Having come from that field of work, I know the answer, in fact, I can 99% guarantee you, that I know the cause of the recent hacking of St. Mary’s Medical Center. Not because I have insider knowledge into the incident that occurred, but because I know the industry, I know where the weaknesses are, and I know that nobody is doing anything to combat these problems.
I’m not a betting man, but I would be willing to take a wager, that I know exactly what happened with this incident, here we go:
Hackers/Crackers/Attackers probably got St. Mary’s Medical Center on their radar from another hacked hospital/healthcare organization. Probably by scouring email from the attacked organization. I would wager that St. Mary’s did nothing to provoke the attack.
Once attackers got St. Mary’s Medical Center’s domain name, maybe a doctor or staff member’s name and email address; a little bit of simple recon occurred, scouring for more doctors and more administrator’s names and email addresses. Also, a little bit of scouting probably occurred on the website, with bad guys looking for VPN services, remote email, or something similar, that they could log into with the proper credentials.
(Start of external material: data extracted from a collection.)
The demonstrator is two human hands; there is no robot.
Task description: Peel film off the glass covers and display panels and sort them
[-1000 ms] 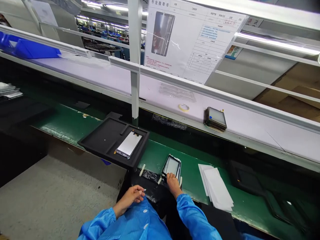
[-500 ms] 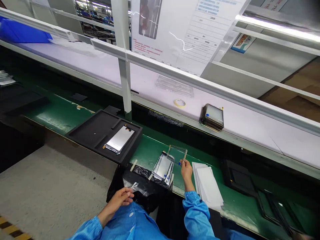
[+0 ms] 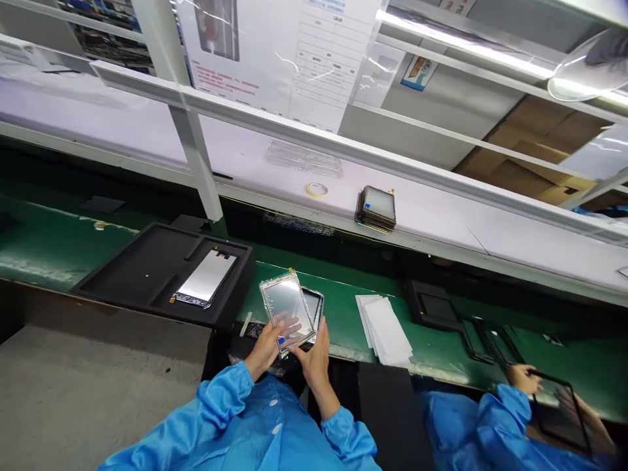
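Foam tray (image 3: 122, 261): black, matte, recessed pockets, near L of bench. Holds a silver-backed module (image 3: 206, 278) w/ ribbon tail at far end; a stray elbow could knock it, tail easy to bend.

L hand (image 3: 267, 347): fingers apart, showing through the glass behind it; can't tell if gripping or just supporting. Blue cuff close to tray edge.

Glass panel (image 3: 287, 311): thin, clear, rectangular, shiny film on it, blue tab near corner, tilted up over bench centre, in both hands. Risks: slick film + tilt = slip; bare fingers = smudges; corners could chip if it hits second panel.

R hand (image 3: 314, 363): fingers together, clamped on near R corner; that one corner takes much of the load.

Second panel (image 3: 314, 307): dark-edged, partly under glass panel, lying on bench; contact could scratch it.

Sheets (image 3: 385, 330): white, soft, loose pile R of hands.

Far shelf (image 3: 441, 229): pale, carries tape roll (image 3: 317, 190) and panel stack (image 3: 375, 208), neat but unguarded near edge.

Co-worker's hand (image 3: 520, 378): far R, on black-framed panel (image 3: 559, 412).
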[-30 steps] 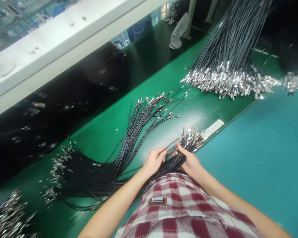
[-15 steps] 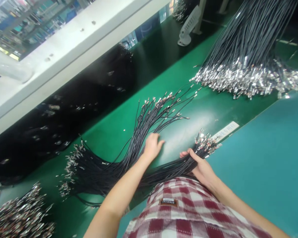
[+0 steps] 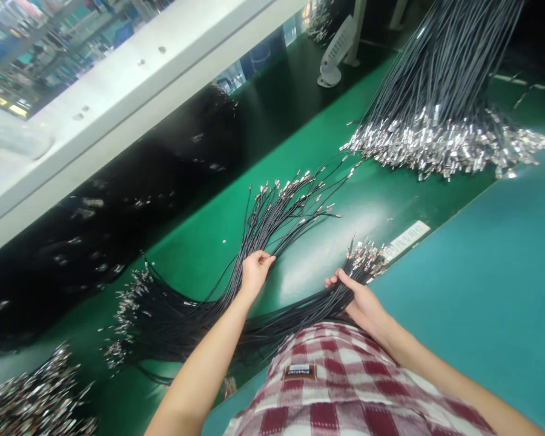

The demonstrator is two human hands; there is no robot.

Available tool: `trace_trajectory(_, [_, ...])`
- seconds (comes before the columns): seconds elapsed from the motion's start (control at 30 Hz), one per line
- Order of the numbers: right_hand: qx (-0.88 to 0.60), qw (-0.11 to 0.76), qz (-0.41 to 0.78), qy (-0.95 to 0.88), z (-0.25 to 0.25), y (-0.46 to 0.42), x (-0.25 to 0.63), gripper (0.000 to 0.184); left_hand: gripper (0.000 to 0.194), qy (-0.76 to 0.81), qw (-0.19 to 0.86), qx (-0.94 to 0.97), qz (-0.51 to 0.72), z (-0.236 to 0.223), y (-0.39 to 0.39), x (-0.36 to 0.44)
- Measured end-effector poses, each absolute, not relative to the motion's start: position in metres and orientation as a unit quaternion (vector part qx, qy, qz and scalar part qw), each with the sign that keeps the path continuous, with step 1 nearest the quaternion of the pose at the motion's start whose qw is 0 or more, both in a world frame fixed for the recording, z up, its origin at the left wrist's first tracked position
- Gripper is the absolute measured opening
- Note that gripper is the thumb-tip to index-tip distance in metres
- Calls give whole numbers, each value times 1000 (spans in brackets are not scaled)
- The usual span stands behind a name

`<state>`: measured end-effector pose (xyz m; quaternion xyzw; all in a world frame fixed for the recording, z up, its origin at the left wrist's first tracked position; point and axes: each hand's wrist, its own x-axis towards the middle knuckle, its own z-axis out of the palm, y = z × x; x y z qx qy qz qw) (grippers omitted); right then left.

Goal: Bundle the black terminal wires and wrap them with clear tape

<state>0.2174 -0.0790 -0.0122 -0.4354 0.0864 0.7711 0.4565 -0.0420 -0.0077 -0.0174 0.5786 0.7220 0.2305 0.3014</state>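
Thin black cables with silvery metal ends lie across the green mat in a fanned bundle (image 3: 258, 233). My left hand (image 3: 255, 274) is closed in a pinch on cables at the near side of this fan; how many is hidden by the fingers. Lower right, my right hand (image 3: 366, 306) wraps round a second bundle of black cables (image 3: 309, 309), just behind its metal ends (image 3: 367, 257), which point up and to the right. Both bundles run left into one dark mass (image 3: 172, 315), whose other ends spread at the left.
A large bunch of cables (image 3: 449, 79) hangs over the mat at upper right. Another heap of cable ends (image 3: 40, 393) lies lower left. A white label strip (image 3: 406, 240) is on the mat's edge, a white clip-like stand (image 3: 336, 54) behind, and a white beam (image 3: 118, 91) crosses upper left.
My left hand has moved left and its thumb and fingers have closed on cables of the fan. My right hand keeps its hold on the other bundle. The whole view has shifted slightly.
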Motion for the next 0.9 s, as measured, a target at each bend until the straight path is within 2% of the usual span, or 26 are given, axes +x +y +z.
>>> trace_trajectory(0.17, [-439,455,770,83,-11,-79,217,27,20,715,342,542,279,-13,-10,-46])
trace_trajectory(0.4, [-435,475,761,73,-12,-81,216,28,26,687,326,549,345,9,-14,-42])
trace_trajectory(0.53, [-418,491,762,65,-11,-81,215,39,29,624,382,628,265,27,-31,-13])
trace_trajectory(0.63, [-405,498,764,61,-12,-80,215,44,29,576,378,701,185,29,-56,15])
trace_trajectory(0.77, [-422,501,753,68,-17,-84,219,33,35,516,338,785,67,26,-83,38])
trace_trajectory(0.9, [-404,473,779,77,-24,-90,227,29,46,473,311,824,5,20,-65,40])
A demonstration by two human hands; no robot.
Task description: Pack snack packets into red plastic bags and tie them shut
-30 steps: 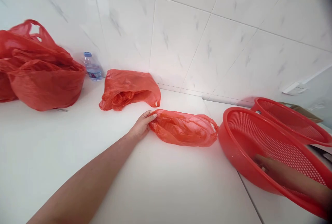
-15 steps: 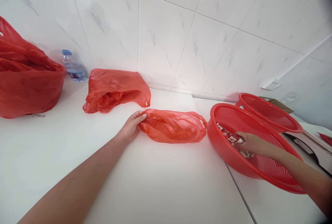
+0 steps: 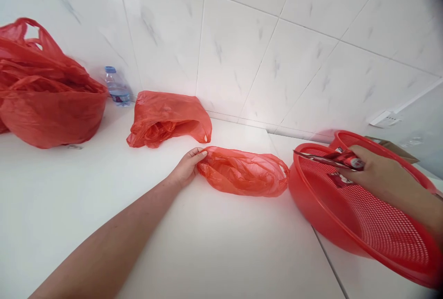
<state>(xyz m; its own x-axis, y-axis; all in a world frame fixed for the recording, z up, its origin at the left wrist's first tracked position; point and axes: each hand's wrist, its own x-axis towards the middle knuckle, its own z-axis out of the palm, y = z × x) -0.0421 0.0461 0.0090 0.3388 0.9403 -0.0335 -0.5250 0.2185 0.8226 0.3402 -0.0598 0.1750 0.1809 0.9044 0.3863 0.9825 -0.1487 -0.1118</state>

Once a decent list of names and emails were collected, that is when the phishing attempts began. Maybe a phishing email about how to reset your password, or a phishing email offering a raise, and you need to enter your email information. They don’t need many submissions, they only need a couple, and with that, they can leverage more and more information.
Once they have working credentials for a user or two, the attacker is then able to leverage an attack into the infrastructure, by sending out emails, as a “trusted source”, requesting user’s visit a page to dish up their credentials; which leads to an avalanche effect, where they are able to gain more and more credentials.
Next revelation, will be a little bit shocking to most, but the Personal Health Information (PHI) data that was stolen, was most likely a “secondary” target of the breach. From my experience, I have seen that attackers are motivated by more substantial, quicker, and easier ways of getting money, rather than selling PHI data. What I believe the primary goal of the attackers, was to see if they could access the doctor’s HR files, and be able to modify the doctor’s direct deposit information, to a known bank account, where the attackers could take the money and run. PHI will provide some potential money for the attackers, however, the primary source could come from the doctor’s paychecks.
So, there you have it. There is my guess on what occurred at St. Mary’s. We may see, in the upcoming months what really happened, but that is my bet on what happened.
The only other option, is that St. Mary’s could hire some big name company to help them access the damage, and they could flip it around, to say it was a nation-state actor, who was trying to get there hands on super-secret formularies for a new breakthrough cure-all drug, that St. Mary’s, a 585 bed hospital bed is producing; but in the end, we all know that would be a lie.